Specifically, according to the 2003 American Community Survey, Seattle was the most educated larger city in the USA, with 52% of residents aged 25 and over having attained at least a bachelor's degree . In contrast, the percentage of highly educated residents in Baltimore was 35.6. The 2000 median household income in Baltimore was approximately $32,500, while in Seattle it was $49,500. Seattle had 70.5% of White and only 7.8% of African American residents, while the percentage of African Americans in Baltimore was 63.8, and that of Whites 31.4. Baltimore is located on the East coast of the United States, while Seattle is located on the West coast. Baltimore and Seattle are similar in size, terrain, urban layout (grid pattern), and are both considered "cities of neighborhoods". However, with its climate and geographical location, Seattle provides more ample access to a variety of outdoor activities. Also, Seattle has higher population density, more traffic congestion problems, but lower crime rates than Baltimore [22, 23].
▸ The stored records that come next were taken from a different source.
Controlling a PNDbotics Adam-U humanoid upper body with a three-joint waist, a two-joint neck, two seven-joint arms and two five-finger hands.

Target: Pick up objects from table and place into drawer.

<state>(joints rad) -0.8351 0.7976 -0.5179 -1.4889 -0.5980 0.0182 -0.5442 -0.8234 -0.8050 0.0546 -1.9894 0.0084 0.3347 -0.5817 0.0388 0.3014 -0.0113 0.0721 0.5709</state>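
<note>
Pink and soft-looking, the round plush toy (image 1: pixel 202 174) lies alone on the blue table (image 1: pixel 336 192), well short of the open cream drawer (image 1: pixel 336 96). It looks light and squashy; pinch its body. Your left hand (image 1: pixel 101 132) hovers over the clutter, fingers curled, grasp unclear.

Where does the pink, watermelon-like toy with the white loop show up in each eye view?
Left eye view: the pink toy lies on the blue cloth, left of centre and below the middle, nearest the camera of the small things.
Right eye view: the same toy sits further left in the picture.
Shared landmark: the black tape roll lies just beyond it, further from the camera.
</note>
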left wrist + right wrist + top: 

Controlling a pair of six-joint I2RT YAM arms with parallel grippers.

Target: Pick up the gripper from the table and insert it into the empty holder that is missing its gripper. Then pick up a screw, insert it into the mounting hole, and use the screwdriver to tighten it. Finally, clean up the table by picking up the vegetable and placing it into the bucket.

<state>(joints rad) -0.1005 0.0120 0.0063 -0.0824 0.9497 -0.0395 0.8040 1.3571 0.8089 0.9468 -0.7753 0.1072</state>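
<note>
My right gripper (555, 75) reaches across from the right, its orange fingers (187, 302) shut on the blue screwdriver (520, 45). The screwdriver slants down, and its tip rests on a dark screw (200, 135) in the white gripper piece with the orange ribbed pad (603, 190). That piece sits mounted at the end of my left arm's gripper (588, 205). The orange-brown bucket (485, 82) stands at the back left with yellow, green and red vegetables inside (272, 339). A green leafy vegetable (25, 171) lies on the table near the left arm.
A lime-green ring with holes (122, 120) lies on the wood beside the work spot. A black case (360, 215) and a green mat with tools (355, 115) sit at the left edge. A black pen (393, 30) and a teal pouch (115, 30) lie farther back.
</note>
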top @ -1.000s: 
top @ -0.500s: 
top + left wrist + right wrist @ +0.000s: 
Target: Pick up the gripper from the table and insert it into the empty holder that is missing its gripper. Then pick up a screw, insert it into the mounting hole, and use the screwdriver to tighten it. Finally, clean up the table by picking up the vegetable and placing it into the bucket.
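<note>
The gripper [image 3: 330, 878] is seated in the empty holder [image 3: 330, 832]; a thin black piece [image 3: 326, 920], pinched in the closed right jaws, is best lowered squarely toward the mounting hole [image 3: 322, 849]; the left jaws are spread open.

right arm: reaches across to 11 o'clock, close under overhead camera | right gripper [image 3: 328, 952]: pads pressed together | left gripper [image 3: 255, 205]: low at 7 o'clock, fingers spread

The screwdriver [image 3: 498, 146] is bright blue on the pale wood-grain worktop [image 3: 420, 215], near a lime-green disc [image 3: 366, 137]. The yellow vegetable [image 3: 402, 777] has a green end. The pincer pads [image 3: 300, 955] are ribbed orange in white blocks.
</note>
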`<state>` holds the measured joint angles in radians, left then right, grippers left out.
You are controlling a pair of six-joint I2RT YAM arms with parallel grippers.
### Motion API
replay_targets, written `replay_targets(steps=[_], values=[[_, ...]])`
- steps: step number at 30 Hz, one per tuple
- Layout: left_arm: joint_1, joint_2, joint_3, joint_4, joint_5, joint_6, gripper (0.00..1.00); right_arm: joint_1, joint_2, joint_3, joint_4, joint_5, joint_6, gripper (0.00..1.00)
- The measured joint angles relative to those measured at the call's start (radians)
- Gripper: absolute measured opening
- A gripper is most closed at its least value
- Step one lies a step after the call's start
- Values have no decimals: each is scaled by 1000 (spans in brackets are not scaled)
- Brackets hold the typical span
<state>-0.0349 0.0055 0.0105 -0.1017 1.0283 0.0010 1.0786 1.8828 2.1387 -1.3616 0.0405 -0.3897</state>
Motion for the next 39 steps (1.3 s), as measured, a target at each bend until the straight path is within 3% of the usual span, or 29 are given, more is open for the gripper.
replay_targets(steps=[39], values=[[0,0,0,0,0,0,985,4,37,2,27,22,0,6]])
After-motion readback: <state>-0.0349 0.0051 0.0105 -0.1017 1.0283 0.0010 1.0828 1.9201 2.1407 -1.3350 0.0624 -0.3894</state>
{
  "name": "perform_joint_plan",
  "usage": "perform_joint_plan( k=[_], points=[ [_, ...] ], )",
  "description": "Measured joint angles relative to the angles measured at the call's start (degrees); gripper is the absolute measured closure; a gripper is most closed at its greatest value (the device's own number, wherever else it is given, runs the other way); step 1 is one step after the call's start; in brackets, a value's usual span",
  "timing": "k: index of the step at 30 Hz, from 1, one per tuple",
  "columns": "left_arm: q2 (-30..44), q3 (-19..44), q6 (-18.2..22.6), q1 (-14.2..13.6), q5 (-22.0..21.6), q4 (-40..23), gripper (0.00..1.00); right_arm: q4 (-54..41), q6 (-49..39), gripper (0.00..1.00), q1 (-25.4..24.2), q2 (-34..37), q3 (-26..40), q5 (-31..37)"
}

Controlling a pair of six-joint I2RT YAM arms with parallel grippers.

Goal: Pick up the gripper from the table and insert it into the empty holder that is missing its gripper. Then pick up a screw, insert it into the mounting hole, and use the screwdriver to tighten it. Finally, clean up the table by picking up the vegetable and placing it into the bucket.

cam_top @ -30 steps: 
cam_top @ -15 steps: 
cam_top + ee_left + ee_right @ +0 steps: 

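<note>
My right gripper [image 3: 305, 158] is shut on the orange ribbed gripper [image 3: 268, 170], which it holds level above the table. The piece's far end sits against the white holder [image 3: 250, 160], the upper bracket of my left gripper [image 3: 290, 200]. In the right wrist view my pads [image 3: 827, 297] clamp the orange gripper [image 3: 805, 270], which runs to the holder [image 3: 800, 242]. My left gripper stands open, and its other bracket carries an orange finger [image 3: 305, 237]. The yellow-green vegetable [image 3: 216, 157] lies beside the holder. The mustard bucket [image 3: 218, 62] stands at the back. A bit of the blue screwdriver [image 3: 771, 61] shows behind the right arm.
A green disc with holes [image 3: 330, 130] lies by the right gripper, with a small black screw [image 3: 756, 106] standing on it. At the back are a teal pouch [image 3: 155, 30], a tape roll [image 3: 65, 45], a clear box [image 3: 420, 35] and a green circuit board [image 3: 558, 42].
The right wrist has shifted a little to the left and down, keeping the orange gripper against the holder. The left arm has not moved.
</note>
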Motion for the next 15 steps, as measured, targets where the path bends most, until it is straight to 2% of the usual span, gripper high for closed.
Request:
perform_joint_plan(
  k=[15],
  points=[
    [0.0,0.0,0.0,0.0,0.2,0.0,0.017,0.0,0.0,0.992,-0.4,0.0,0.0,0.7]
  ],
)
We hypothesized that the individual-level factor structures of the NEWS and NEWS-A, derived from the original validation sample (Seattle, Washington, USA), would show a sufficient level of fit to the data from the cross-validation sample (Baltimore, MD – Washington, DC, USA) due to them being in part a function of psychological principles that apply across diverse subgroups. We also hypothesized that the original blockgroup-level factor structures of the NEWS and NEWS-A would show poorer fit to the data from the cross-validation sample than their individual-level counterparts due to them reflecting patterns of associations between objective environmental factors, which likely vary across geographical locations.